In light of the documentation of over billings, under billings and escalating costs in the healthcare industry, we would recommend the creation of a designated "Standards and Practice Committee" whose purpose would be to review and certify the matching of CARCs and Group Codes of all payers? ASC X12 835 files to ensure that they are correct. This committee should be composed of payer and provider representatives who are members of WEDI and ASC X12. The committee could publish a recommended code set with which all payers would need to comply. In this way, healthcare providers and the public can be assured that payments, adjustments, and patient liability amounts posted to patients' bills will be correct and consistent across all trading partners in the healthcare industry. In fact, WEDI is in the process of forming an 835 Special Interest Group (835 SIG) to work on coding as well as other issues with the ASC X12 835 file. This committee is composed of several subgroups: Financial Subgroup, Codes Subgroup, Policy Subgroup, Technical Subgroup, Education Subgroup, and ROI Subgroup.
While it is beyond AAHAM's purview to know exactly how the Practice and Standards Committee can be established, it would seem reasonable to conclude that the HIPAA legislation could be amended to command the creation of such a Committee or designate the outcome of the WEDI process to be adopted by all entities covered under HIPAA.
The American Association of Healthcare Administrative Management (AAHAM) is the premier professional organization for patient financial services professionals. Founded in 1968, to serve the interests of hospital patient account managers, AAHAM has evolved into a national membership association that represents a broad-based constituency of healthcare professionals.

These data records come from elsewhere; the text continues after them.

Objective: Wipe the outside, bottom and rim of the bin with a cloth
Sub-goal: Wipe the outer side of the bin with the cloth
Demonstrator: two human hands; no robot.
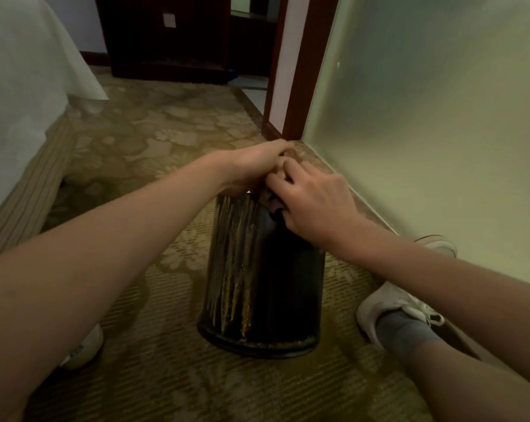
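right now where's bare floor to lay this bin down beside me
Open carpet lies left of the bin, up to the bed, and beyond it toward the dark cabinet. The right is tight: a shoe sits between bin and wall.

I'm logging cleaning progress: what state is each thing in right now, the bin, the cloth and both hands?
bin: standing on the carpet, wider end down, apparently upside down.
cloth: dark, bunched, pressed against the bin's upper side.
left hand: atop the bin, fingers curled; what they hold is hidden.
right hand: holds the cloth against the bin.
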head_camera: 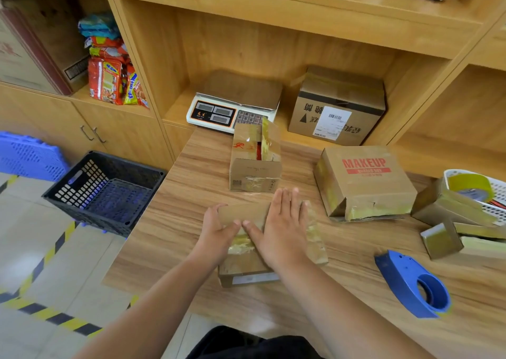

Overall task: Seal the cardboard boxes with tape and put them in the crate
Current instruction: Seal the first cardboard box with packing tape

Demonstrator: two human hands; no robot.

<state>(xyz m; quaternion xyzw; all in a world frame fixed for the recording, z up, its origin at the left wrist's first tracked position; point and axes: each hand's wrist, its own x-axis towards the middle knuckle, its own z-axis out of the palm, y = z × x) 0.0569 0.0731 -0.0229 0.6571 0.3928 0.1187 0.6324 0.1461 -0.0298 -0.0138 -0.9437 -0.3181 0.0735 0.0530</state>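
Observation:
A small cardboard box (pixel 246 265) with old tape on it lies on the wooden table in front of me. My right hand (pixel 282 227) lies flat on its top with straight fingers. My left hand (pixel 216 227) holds the box's left side, fingers curled over the edge, thumb on top beside the right thumb. A blue tape dispenser (pixel 410 284) lies on the table to the right, untouched. A black crate (pixel 106 191) stands on the floor left of the table. Behind my hands stands a second box (pixel 254 164) with its flaps open. A box printed MAKEUP (pixel 364 180) sits at the right.
A white digital scale (pixel 232 104) and a labelled carton (pixel 339 107) sit in the shelf recess behind the table. A white basket with a yellow tape roll (pixel 471 186) and several small boxes (pixel 449 221) crowd the right edge. A blue crate (pixel 24 156) is at far left.

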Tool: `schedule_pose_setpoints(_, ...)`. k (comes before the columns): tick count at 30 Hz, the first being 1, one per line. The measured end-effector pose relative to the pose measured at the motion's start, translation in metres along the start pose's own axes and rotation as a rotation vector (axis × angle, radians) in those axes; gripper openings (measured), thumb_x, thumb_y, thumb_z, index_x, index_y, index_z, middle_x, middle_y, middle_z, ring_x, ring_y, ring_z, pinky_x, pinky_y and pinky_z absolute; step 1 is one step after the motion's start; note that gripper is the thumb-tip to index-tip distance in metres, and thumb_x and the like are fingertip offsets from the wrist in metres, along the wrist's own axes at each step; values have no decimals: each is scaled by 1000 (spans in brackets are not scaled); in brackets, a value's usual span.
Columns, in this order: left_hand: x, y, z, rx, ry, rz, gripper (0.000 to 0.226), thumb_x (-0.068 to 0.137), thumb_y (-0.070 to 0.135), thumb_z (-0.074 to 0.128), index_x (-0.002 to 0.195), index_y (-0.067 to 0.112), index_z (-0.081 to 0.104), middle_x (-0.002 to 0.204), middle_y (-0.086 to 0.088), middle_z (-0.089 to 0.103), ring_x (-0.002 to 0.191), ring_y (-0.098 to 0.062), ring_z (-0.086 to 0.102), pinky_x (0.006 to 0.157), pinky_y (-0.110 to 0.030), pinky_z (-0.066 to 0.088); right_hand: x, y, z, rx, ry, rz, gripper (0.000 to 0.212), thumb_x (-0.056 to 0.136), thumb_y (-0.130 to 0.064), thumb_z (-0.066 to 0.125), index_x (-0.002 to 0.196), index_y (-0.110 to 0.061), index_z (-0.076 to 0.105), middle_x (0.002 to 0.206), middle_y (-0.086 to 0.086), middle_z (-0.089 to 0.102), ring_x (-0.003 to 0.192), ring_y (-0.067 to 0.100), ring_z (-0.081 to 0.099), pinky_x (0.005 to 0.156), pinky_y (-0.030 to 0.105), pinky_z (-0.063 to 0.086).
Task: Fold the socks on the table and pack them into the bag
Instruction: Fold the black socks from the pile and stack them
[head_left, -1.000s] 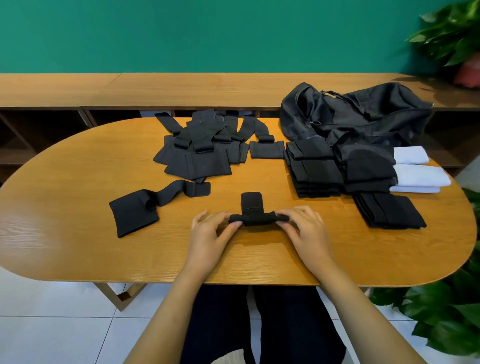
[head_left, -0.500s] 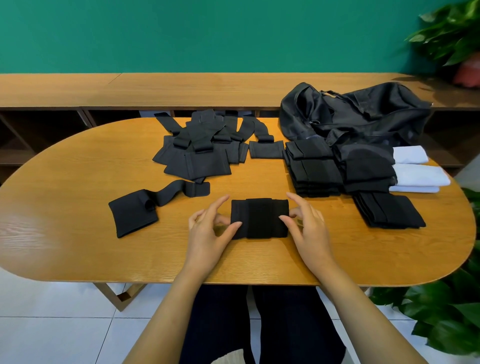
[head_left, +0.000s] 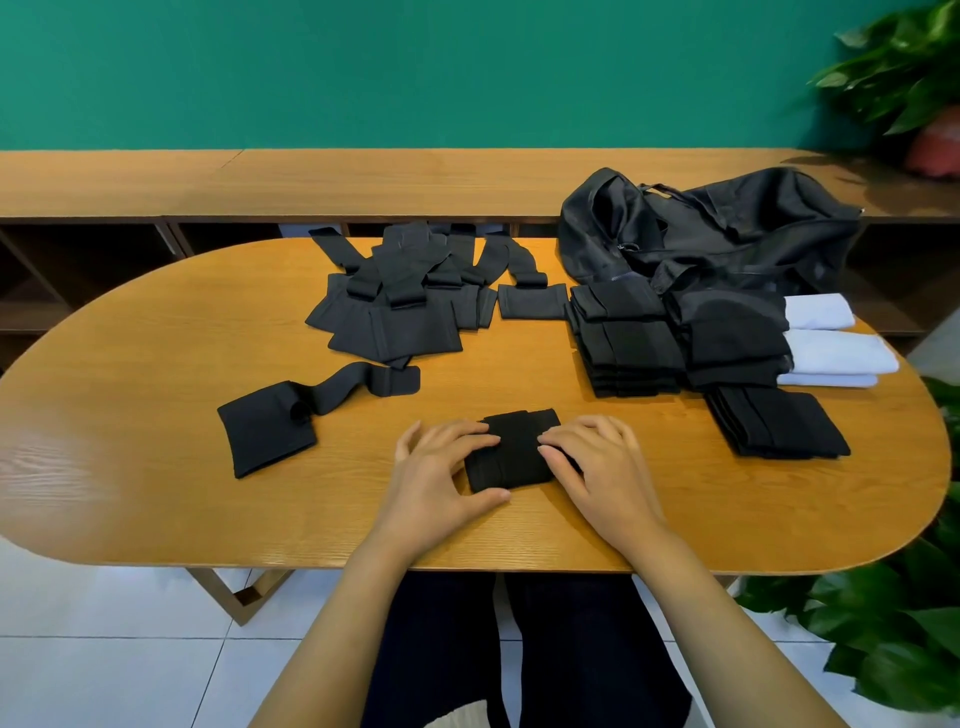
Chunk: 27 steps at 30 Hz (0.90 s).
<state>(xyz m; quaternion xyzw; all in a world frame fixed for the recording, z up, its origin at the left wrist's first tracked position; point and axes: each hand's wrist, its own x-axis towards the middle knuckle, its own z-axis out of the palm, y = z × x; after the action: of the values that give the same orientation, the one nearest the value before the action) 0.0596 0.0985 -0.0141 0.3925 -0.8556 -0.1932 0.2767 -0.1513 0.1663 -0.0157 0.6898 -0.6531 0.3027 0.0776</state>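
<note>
black sock (head_left: 514, 449), folded flat, rectangular

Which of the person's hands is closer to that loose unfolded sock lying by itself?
Left. The left hand sits just right of the loose sock, on the left edge of the folded sock; the right hand is farther right, on its other edge.

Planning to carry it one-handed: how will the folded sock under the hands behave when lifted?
Probably floppy: the folded sock is thin layered cloth that the left hand and right hand press flat, so it may unfold. Likely light; lying flat on the table, it shouldn't roll.
</note>
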Motion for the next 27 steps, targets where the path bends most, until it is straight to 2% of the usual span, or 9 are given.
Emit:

Professional development of its members is one of the primary goals of the association. Publications, conferences and seminars, benchmarking, professional certification and networking offer numerous opportunities for increasing the skills and knowledge that are necessary to function effectively in today's healthcare environment. AAHAM actively represents the interests of healthcare administrative management professionals through a comprehensive program of legislative and regulatory monitoring and its participation in industry groups such as WEDI, X12, DISA, and NUBC.
AAHAM comprises thirty-eight chapters in twenty-seven states, with a total membership of 2,560 healthcare professionals. Our members direct the activities of the thousands of people who are employed in the healthcare industry, in hospitals, doctors' offices and allied vendors.